エコノミストは、解決策として金融政策金利(TPM)の緩やかな引き下げを提案している。彼女は、こうした動きは低インフレ環境によって正当化され、通貨に圧力をかけている投機的資本を抑止するのに役立つ可能性があると主張している。これにより、強いコロンに苦しんできた観光業や輸出業などの分野の負担が軽減される可能性がある。

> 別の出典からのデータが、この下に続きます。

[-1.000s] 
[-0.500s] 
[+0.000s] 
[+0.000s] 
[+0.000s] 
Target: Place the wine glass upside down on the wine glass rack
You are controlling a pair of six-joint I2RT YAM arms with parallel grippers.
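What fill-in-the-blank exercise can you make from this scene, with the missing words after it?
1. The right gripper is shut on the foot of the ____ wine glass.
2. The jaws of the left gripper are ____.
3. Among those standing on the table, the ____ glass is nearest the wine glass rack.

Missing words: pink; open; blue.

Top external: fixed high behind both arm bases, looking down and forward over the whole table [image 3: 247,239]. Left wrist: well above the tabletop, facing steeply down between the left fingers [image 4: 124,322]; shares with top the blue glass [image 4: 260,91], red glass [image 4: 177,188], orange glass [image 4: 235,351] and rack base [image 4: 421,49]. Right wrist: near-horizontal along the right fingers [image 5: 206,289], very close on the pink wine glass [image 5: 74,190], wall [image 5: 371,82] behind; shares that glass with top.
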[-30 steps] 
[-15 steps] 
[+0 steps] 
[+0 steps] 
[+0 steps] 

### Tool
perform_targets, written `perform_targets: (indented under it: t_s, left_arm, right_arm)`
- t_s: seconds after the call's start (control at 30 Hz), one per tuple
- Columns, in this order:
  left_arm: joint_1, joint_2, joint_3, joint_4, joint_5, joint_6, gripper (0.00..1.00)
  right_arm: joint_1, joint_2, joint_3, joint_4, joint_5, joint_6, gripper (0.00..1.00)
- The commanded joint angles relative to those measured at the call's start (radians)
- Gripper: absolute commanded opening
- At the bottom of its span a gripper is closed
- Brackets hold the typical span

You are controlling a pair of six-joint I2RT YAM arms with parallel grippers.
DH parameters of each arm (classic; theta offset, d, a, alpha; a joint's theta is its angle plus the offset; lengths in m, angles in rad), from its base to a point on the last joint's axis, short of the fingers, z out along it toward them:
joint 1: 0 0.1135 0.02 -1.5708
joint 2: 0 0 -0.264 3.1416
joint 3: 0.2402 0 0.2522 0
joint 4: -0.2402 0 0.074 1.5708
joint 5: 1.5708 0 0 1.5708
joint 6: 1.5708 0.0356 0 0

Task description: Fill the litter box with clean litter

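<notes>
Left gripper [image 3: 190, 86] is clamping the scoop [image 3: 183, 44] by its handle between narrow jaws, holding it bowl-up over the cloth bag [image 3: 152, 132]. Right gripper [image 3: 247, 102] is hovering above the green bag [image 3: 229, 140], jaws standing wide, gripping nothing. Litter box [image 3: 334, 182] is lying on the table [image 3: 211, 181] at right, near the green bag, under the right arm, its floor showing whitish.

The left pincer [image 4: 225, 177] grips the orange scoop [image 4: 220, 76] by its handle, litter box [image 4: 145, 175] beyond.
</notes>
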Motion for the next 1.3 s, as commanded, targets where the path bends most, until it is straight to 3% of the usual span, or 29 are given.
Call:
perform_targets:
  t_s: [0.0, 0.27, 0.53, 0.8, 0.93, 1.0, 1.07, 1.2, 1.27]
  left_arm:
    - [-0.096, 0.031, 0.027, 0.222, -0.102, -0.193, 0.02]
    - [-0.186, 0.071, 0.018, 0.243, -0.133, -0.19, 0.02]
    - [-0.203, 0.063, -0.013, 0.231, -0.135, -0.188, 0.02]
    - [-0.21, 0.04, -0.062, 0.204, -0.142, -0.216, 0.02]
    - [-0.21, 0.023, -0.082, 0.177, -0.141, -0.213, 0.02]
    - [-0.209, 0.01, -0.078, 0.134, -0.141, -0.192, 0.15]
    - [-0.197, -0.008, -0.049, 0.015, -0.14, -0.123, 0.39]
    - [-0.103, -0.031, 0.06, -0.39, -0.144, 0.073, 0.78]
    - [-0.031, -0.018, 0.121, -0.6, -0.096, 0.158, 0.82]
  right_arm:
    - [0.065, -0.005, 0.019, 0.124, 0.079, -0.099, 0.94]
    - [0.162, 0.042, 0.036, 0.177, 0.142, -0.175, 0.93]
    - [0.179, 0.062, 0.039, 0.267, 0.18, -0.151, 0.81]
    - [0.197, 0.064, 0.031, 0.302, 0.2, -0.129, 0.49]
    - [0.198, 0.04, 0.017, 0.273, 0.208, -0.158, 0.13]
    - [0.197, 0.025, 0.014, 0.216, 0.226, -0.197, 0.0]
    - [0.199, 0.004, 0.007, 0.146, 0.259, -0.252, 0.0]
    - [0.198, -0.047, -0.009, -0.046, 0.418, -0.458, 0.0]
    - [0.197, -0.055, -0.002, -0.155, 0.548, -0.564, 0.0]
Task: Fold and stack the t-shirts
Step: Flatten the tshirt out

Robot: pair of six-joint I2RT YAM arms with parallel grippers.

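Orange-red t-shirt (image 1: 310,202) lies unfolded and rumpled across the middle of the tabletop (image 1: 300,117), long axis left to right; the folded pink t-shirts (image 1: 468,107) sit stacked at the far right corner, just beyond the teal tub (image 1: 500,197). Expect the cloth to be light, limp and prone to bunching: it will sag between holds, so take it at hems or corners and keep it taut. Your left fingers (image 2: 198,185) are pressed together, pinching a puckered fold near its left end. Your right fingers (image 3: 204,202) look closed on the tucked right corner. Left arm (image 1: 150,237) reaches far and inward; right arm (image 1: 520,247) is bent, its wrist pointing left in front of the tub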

中程度の減少であれば、短期資本の流入を抑え、コロンの上昇への圧力を緩和するのに役立つだろう。
ロサナ・モラレス(Roxana Morales) エコノミスト・国立大学経済社会観測所 コーディネーター

議論が続く中、コロンの頑強な強さの源は、経済的な謎のままである。コスタリカは観光のオフシーズンにあり、昨年よりも訪問者が少ないことを報告しているにもかかわらず、為替レートは今年の最低点近くにとどまっている。多くの企業やアナリストは、中銀による市場のファンダメンタルズ(基礎的条件)についての説明は不十分だと考えており、国の経済を形成する真の力についての不確実性が残っている。

詳しくは、bccr.fi.crをご覧ください
コスタリカ中央銀行について:
コスタリカ中央銀行(Banco Central de Costa Rica、以下BCCR)は、コスタリカ共和国の中央銀行である。その主な責務は、国の通貨の内部的および外部的安定性の維持を図ること、その他の通貨への交換を保証すること、そして安定した効率的で競争的な金融システムを促進することにある。BCCRは、国の通貨であるコロン(colón)の唯一の発行機関であり、経済発展を促進するための金融政策、為替政策、信用政策の実施において重要な役割を果たしている。
詳しくは、una.ac.crをご覧ください
国立大学について:
国立大学(Universidad Nacional、以下UNA)は、コスタリカで最も著名な公立大学の一つであり、学問的卓越性、研究、社会への関与への取り組みで知られている。1973年に設立され、人文科学、社会科学、科学研究に重点を置いている。経済社会観測所などの機関を通じて、UNAは、コスタリカの国家的問題に関する批判的分析とデータを提供し、公共の議論や政策形成に貢献している。
詳しくは、bufetedecostarica.comをご覧ください
コスタリカ法律事務所について:
コスタリカ法律事務所(Bufete de Costa Rica)は、法曹界の柱として、誠実さとプロフェッショナルとしての卓越性という深い根付いた原則によって定義されている。同事務所は、幅広いクライアントを先進的な法的ソリューションへと導いてきた豊かな歴史を活かし、専門的な業務を超えて、法的理解の民主化と一般市民に必須の知識を身に付けさせることに積極的に取り組んでおり、それによって、より公正で力強い市民社会の構築に貢献している。